## Work task
Going from the line that contains "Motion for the" down to the last line in the listing below, reproduce every line exactly and include no others.

## Input data
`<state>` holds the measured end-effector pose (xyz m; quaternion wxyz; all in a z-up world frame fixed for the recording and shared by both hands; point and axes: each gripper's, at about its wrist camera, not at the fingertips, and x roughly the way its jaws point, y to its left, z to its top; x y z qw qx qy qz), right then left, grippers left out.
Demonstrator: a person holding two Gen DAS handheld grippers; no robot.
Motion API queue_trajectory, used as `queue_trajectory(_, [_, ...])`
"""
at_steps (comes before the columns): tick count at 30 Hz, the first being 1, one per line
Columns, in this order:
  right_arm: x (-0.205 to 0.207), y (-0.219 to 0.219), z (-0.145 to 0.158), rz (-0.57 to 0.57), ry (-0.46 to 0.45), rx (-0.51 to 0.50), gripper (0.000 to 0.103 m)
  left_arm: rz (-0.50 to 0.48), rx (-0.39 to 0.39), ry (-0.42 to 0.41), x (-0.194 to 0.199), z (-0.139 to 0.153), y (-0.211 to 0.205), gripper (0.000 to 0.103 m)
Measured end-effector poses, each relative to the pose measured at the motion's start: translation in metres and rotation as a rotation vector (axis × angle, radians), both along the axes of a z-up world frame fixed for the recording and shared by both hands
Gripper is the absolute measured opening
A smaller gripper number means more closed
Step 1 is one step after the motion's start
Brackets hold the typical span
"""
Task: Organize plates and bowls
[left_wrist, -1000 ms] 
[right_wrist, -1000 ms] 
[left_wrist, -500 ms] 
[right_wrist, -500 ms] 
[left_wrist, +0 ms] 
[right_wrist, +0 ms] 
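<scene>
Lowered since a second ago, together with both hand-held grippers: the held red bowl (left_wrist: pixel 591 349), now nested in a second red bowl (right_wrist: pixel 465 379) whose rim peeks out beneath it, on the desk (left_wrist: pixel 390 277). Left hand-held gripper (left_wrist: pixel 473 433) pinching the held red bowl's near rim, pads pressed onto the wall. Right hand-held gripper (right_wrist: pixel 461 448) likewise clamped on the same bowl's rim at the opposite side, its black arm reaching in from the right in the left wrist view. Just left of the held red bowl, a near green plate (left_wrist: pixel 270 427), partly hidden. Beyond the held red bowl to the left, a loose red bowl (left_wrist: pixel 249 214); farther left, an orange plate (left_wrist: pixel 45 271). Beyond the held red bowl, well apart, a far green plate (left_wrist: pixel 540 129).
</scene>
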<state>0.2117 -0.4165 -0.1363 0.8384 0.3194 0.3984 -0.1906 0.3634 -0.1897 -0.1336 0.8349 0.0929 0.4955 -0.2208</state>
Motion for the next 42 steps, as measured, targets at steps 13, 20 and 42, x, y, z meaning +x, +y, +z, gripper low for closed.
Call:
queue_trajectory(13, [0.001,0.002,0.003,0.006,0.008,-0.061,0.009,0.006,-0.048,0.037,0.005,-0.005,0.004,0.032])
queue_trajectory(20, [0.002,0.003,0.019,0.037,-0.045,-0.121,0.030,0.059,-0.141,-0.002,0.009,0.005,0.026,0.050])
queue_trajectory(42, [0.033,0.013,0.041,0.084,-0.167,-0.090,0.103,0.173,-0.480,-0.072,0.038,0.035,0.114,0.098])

## Answer to this exercise
Motion for the next 42 steps, as measured, targets at steps 13, 20 and 42, x, y, z meaning +x, +y, +z, gripper low for closed.
Call:
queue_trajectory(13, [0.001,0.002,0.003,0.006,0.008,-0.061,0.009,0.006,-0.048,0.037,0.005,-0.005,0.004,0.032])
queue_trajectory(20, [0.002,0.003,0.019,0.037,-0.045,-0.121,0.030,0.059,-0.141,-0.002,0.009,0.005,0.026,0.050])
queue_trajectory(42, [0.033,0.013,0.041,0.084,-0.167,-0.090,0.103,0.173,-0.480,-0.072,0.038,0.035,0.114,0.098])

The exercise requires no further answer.